:: Data shown ::
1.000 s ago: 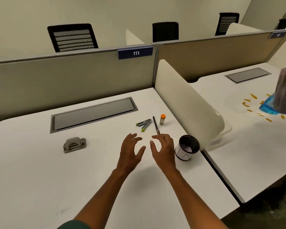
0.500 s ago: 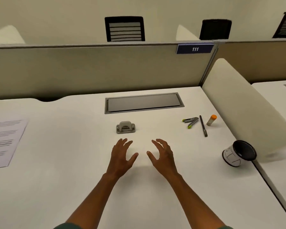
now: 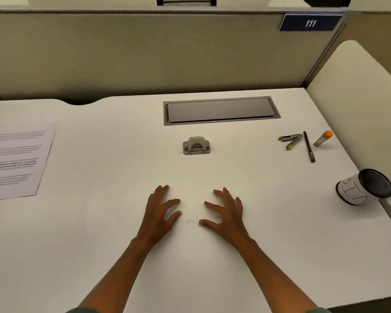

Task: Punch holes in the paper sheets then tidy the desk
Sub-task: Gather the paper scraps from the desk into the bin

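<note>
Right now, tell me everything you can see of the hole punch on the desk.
The hole punch is small and grey, metal by its look: a flat rectangular base with an arched lever on top and a round stud at each end. It sits upright and untouched on the white desk, just in front of the grey cable hatch. No paper is in it; the printed sheets lie far to its left. Both hands are nearer the camera, clear of it.
</note>
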Motion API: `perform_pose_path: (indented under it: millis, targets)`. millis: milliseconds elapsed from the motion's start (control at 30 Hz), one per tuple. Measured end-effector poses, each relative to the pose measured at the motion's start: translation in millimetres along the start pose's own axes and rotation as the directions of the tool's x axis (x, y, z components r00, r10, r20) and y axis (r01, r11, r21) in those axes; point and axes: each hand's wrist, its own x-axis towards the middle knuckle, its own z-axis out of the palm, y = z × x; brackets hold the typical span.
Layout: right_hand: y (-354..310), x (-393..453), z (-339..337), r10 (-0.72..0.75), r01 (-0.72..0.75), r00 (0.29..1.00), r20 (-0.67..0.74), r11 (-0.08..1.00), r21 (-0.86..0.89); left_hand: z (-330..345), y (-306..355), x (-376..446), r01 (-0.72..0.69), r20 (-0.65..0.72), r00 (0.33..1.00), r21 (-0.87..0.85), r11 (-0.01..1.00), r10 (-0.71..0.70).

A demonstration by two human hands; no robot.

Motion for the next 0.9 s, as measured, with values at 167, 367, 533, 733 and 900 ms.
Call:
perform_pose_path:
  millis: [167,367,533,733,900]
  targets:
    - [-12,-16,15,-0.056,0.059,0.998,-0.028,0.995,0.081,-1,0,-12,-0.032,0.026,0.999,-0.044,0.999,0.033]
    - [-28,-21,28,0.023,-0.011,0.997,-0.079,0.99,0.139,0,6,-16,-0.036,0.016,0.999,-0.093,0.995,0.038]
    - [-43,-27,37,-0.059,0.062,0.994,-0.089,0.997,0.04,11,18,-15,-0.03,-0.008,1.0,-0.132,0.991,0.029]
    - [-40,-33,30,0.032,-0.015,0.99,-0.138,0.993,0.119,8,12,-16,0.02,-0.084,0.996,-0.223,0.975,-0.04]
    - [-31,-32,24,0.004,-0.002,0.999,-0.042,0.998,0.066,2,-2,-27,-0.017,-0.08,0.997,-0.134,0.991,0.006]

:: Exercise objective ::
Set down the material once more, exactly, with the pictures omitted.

:: Completed task ::
1.000 s ago: 
0.500 s ago: 
now: 

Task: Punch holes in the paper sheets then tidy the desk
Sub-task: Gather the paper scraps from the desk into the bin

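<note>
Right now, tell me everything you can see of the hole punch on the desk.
The hole punch is small and grey, metal by its look: a flat rectangular base with an arched lever on top and a round stud at each end. It sits upright and untouched on the white desk, just in front of the grey cable hatch. No paper is in it; the printed sheets lie far to its left. Both hands are nearer the camera, clear of it.
</note>
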Motion API: `perform_pose_path: (indented under it: millis, targets)`. millis: milliseconds elapsed from the motion's start (control at 30 Hz), one per tuple. Measured end-effector poses, each relative to the pose measured at the motion's start: translation in millimetres along the start pose's own axes and rotation as the directions of the tool's x axis (x, y, z components r00, r10, r20) and y axis (r01, r11, r21) in those axes; point and axes: each hand's wrist, its own x-axis towards the middle knuckle, its own z-axis out of the palm, y = z × x; brackets hold the typical span.
Layout: right_hand: y (-354..310), x (-393..453), z (-339..337), r10 (-0.72..0.75), r01 (-0.72..0.75), r00 (0.29..1.00), r20 (-0.67..0.74), r11 (-0.08..1.00), r21 (-0.86..0.89); left_hand: z (-330..345), y (-306..355), x (-376..446), r01 (-0.72..0.69), r20 (-0.65..0.72), r00 (0.33..1.00), r21 (-0.87..0.85), r11 (-0.01..1.00), r10 (-0.71..0.70).

A demonstration by two human hands; no robot.

Motion for the next 0.9 s, as measured, with values at 167, 367, 533, 733 and 900 ms.
Call:
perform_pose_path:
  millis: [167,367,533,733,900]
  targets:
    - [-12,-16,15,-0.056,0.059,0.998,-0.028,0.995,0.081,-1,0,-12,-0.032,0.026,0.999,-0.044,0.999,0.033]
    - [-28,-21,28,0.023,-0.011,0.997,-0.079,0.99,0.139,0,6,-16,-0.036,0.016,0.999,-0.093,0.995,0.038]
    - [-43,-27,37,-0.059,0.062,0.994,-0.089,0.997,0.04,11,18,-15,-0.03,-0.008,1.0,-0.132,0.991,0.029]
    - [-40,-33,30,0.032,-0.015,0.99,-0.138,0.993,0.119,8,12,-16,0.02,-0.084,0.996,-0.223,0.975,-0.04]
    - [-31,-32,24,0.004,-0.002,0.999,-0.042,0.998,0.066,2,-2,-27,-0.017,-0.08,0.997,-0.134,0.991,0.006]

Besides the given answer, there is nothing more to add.